** Problem description **
Count the lines in the records that hold the string "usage". Only the number should be given.

** Given information **

════

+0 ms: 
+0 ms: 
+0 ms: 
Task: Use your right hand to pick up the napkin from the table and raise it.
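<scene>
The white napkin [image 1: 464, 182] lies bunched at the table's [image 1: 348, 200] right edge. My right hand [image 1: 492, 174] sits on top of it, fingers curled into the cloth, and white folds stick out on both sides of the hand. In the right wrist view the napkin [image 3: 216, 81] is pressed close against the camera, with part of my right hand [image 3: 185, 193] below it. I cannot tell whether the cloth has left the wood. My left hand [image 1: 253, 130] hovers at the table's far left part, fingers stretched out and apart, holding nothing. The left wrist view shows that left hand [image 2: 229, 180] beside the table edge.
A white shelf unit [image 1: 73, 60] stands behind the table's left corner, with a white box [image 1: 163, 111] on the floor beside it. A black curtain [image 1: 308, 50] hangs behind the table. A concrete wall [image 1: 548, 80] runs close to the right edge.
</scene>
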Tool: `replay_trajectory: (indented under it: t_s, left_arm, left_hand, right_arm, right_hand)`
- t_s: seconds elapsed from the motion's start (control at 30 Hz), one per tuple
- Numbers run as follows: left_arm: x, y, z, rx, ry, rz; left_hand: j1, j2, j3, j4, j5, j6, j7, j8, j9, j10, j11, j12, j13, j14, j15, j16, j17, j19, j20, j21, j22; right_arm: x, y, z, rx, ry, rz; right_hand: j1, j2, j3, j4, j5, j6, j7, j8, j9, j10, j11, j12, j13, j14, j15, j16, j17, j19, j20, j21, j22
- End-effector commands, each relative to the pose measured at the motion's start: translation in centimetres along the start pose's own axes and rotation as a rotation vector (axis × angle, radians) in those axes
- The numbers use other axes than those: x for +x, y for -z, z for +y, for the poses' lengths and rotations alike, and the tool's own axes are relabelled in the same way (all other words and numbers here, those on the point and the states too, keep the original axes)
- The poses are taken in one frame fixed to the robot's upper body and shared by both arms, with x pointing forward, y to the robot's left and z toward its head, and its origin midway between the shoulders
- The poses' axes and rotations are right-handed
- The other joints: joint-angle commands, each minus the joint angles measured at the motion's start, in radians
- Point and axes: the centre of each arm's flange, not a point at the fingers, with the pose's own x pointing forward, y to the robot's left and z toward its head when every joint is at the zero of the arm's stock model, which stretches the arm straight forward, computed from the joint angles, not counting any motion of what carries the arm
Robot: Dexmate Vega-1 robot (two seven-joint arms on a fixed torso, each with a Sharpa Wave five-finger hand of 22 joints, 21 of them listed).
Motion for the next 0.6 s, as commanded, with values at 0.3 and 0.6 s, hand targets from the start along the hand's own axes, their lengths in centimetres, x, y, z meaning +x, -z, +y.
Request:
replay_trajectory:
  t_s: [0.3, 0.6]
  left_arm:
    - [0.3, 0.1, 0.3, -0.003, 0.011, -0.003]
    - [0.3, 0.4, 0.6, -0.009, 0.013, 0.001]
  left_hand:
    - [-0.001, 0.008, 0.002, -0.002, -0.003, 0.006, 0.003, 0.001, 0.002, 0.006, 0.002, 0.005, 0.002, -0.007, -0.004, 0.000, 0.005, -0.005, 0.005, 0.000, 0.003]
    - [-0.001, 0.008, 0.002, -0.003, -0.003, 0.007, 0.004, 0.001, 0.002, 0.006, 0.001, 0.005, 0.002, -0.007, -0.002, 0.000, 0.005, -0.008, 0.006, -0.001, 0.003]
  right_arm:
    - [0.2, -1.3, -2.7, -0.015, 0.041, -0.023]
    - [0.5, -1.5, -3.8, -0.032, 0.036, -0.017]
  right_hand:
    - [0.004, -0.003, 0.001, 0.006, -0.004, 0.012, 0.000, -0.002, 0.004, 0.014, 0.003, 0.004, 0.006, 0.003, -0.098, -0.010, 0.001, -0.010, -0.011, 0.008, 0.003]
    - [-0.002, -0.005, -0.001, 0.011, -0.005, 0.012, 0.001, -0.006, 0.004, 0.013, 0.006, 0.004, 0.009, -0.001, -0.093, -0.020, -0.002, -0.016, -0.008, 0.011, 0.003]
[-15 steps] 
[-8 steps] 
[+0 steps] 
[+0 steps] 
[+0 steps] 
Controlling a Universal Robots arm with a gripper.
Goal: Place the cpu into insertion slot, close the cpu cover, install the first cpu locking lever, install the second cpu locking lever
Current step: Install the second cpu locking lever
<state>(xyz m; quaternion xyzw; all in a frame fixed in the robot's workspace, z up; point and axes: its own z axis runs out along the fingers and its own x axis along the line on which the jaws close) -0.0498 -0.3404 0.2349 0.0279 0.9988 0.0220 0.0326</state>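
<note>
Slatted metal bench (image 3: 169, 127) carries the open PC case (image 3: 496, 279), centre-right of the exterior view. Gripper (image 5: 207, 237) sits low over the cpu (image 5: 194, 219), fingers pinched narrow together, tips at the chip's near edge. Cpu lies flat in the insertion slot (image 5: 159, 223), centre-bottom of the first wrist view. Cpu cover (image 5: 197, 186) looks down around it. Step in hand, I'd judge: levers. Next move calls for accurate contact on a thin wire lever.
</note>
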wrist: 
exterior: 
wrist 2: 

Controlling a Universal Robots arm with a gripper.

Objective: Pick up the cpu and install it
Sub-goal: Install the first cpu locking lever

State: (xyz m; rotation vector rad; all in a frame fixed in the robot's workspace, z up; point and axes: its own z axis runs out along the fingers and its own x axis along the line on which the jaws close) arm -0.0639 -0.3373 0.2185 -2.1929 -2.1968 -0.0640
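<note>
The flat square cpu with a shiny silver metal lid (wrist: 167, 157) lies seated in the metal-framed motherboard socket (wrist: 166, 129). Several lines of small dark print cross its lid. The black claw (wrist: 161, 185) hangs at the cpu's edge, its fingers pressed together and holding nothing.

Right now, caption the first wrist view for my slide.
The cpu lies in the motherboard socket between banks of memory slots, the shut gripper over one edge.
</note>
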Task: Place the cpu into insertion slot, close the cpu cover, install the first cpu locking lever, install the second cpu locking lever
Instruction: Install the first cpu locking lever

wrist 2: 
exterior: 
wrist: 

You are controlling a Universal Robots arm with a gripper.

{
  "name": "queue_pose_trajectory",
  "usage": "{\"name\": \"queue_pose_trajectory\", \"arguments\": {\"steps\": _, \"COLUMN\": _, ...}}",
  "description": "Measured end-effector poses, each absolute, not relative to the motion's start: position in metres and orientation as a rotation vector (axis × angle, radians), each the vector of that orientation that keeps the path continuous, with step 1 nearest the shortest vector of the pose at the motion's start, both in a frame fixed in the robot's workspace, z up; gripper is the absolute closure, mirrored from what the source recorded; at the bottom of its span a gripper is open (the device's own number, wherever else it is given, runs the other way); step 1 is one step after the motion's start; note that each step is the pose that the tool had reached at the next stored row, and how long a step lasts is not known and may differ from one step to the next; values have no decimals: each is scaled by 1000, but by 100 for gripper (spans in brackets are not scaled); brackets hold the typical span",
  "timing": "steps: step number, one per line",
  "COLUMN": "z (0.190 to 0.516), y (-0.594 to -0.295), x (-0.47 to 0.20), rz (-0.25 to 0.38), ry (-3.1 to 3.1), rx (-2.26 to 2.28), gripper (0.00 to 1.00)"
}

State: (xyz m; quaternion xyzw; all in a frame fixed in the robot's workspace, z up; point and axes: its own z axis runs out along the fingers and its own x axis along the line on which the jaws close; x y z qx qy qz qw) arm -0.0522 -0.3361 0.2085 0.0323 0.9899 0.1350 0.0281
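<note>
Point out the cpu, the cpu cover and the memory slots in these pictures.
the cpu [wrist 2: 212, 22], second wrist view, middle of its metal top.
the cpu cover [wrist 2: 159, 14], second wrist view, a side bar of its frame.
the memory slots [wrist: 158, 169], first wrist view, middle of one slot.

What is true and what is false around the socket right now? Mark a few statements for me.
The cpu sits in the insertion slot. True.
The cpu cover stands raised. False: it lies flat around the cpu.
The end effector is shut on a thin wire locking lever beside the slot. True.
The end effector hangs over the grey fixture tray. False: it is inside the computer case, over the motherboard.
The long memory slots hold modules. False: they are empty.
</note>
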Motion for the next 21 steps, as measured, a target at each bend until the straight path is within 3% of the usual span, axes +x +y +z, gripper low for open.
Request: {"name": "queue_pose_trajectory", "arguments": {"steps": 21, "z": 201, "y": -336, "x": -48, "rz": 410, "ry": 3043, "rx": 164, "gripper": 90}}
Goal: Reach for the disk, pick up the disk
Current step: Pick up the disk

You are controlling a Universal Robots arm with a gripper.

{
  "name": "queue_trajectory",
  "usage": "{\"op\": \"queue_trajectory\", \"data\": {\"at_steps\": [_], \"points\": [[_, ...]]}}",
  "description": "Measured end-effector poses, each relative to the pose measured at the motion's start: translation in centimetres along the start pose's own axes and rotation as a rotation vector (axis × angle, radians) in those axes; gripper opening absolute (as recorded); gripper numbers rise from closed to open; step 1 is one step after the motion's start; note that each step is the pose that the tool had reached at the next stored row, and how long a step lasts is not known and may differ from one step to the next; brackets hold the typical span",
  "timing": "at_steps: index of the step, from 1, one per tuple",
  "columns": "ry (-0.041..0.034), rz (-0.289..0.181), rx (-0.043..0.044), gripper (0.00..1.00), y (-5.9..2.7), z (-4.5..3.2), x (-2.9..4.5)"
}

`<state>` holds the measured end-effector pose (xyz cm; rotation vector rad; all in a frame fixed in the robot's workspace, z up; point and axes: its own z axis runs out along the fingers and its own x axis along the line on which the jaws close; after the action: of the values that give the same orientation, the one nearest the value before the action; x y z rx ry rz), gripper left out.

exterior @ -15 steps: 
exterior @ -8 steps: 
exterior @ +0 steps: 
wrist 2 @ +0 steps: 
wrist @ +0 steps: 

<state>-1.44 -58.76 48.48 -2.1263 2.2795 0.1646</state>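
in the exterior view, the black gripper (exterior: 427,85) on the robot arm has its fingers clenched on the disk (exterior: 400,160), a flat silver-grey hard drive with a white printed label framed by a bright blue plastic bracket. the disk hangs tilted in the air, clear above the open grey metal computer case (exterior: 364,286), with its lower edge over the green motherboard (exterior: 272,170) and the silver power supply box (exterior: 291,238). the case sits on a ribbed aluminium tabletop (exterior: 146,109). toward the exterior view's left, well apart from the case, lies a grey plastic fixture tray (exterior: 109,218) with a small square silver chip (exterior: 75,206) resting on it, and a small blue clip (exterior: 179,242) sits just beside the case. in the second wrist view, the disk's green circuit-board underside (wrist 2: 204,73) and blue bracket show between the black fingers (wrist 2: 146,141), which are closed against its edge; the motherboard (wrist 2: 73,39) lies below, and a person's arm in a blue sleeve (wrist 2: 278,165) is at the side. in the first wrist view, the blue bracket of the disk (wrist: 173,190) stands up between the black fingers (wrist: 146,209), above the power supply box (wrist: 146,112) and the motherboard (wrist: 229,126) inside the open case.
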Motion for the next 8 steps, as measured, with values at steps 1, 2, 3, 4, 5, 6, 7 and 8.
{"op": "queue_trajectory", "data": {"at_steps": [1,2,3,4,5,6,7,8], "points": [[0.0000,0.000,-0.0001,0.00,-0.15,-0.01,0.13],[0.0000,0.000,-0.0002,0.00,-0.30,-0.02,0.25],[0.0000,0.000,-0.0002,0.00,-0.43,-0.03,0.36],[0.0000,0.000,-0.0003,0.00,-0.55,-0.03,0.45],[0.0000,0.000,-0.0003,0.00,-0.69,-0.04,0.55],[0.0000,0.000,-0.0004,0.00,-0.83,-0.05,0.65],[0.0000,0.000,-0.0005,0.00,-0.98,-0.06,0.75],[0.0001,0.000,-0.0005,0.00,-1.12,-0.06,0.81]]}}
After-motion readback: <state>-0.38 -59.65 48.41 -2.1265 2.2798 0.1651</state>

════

** Response area **
2